He may now be a knight of the realm and respected elder statesman of pop but to Scotland Yard's finest 35 years ago Mick Jagger was a drug-addled miscreant who represented the "dregs of society".
This was the robust assessment of the millionaire Rolling Stone delivered by a senior Metropolitan Police officer after Jagger made claims that he had been stitched up by a corrupt detective during an infamous drugs raid on his London home in 1969.
The singer was arrested, along with his actress girlfriend Marianne Faithfull, at his house on Cheyne Walk in Chelsea by officers claiming to have found quantities of cannabis, LSD and heroin.
The raid led to Jagger's nascent status as the bad boy of British rock being sealed with a £200 fine for possession of cannabis at Marlborough Street Magistrates' Court.
But in previously unseen documents, published today by the National Archives in Kew, west London, Jagger claimed that the drugs had been planted by a police officer who then demanded £1000 to ensure charges against him were dropped.
The internal Metropolitan Police inquiry into the claims led to Jagger and Faithfull being interviewed by anti-corruption officers, along with his barrister, Michael Havers, the father of the actor Nigel Havers, who would later become Attorney General.
But the papers suggest that the social standing of the musician, increasingly venerated by millions of Stones fans, had yet to penetrate the walls of the Yard.
Commander Robert Huntley, the officer in overall charge of the internal investigation, wrote: "The private persons interviewed during the course of this investigation represent the extreme ends of the scale.
"At one end are public figures while at the other are the dregs of society. It is interesting to note that those who purport to give evidence in support of the allegations are at the lower end of the scale, being drug users or trafficking in them."
The investigators concluded that they had failed to find "any substantial corroborative evidence" for Jagger's claims.
Faithfull, who despite appearing to confess to buying drugs in her police statement never faced charges, was described as a "most unreliable person".
Perhaps unsurprisingly, the bulky Yard file notes that when the investigation was passed to the Director of Public Prosecutions, a decision was taken that there were no grounds to charge the officer, named as Detective Sergeant Robin Constable.
It was a finding with which Jagger, named in his police statement as Michael Philip Jagger, would doubtless have strongly disagreed.

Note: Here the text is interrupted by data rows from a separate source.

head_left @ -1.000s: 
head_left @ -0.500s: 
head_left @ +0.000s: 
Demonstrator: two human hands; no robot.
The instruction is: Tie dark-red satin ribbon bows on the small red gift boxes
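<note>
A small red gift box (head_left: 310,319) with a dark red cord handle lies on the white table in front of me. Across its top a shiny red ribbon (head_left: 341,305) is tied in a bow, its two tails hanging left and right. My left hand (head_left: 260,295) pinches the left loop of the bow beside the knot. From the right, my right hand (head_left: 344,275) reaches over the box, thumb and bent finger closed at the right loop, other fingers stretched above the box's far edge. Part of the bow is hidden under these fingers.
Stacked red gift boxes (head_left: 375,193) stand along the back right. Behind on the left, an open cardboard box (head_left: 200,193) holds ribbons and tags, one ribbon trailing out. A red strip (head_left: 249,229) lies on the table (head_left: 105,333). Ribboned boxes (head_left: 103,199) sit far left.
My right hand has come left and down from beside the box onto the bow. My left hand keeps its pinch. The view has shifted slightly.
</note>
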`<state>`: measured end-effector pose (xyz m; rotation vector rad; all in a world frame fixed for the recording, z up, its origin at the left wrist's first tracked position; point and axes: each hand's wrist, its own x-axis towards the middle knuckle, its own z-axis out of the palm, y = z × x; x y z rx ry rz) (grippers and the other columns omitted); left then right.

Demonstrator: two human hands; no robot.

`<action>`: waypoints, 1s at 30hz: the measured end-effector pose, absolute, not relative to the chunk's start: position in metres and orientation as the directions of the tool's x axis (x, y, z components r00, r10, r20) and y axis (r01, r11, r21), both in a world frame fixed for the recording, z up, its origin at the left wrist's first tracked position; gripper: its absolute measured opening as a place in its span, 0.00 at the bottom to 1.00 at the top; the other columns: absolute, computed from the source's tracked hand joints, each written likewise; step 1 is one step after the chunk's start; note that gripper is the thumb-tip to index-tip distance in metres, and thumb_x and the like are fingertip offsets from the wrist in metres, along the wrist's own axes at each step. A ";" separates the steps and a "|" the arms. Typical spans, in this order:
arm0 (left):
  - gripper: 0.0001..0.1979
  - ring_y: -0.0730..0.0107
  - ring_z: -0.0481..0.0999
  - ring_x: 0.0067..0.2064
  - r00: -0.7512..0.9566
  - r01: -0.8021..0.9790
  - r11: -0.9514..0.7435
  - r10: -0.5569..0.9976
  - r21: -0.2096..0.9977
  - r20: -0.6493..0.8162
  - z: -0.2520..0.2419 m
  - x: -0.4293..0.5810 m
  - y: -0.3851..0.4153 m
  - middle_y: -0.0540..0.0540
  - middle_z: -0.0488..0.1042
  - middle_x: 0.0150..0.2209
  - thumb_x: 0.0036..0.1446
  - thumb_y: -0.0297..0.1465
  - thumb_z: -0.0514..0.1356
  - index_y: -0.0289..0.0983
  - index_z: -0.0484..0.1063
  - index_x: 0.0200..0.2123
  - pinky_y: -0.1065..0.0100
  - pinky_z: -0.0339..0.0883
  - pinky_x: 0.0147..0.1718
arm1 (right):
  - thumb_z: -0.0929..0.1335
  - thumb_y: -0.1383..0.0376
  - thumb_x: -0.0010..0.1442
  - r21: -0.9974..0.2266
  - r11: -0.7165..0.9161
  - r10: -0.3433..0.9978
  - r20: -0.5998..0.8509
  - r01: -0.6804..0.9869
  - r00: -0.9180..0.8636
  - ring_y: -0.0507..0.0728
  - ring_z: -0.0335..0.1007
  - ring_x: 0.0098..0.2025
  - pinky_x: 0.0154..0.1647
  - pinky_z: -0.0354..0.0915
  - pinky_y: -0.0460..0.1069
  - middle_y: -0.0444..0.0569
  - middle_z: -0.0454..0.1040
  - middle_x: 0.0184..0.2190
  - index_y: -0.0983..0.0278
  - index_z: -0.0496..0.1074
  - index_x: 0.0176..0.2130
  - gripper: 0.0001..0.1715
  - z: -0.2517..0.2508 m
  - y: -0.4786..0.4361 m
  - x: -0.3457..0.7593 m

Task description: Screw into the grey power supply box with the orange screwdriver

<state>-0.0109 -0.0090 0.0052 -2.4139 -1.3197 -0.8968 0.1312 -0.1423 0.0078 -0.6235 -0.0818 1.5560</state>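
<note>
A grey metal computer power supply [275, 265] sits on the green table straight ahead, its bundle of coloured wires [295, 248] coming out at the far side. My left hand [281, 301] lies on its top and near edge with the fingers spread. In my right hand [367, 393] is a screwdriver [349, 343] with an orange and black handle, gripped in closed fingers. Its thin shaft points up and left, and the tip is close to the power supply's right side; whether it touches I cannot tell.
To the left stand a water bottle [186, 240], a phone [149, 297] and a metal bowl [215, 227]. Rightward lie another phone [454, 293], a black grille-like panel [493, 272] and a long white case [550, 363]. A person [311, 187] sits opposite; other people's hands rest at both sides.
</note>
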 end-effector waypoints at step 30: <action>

In his statement, the singer described how DS Constable had picked up a white box from a table in the dining room of the Cheyne Walk house and pulled out a piece of folded white paper before saying: "Ah, ah, we won't have to look much further."
Jagger said: "[Constable] had earlier been asking me where the LSD was.
"He was holding the unfolded paper up level with his eyes. As I got to him he showed me the paper and I saw it contained some white powder. I said, 'You bastard, you planted me with heroin'. He made no comment."
The musician, whose arrest on 28 May 1969 made headlines around the world, described how both he and the officer tasted the powder: "It had a talcum powder flavour. I said I thought it was talcum powder. I would not know what heroin tastes like but the flavour of the powder was not bitter. [Constable] then folded the paper up and I think it was at this stage he said, 'Well, we won't send this to the lab for a couple of days."
The documents, which include photographs of the drugs alleged to have been seized, claim that DS Constable then produced a lump of cannabis "the size of a toe cap" which had been reduced to a small lump weighing one third of an ounce when the case reached court.
The musician wrote: "After I came out of court, Constable saw me and said, 'Did you notice the amount was down? Not a quarter of a pound any more was it?' I said, 'But you know it wasn't mine'. He said, 'But I didn't put it there'. I said, 'Well, who did? And he said, 'That will cost you a big drink'. I said, 'You can put a note through my door'."
Jagger alleged that the detective repeatedly made offers to "sort it all out" and suggested a sum of £1000 to ensure charges against him were dropped after pointing out that a conviction would make it difficult for him to enter America.
In her statement, Faithfull said her expertise in the different types of cannabis allowed her to differentiate between her own hashish and that "found" by police, noting that her drugs were supplied by a male dresser at the Round House Theatre when she was appearing in Hamlet.
Her statement added that when she first noticed Jagger struggling with plain clothes officers outside the Cheyne Walk house she had rushed to the front door to come to his aid. According to the document, Jagger replied: "Shut the door you silly twit, it's the police.